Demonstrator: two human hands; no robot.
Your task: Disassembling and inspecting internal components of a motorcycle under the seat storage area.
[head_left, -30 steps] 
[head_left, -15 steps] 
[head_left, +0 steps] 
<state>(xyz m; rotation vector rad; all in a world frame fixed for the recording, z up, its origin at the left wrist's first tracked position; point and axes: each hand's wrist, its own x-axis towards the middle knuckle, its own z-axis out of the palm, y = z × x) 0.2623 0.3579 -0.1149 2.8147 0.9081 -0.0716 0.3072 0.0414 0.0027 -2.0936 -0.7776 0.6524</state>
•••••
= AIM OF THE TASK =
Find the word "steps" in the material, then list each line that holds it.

= THE COMPLETED TASK =
[head_left, -30 steps] 
[head_left, -15 steps] 
[head_left, +0 steps] 

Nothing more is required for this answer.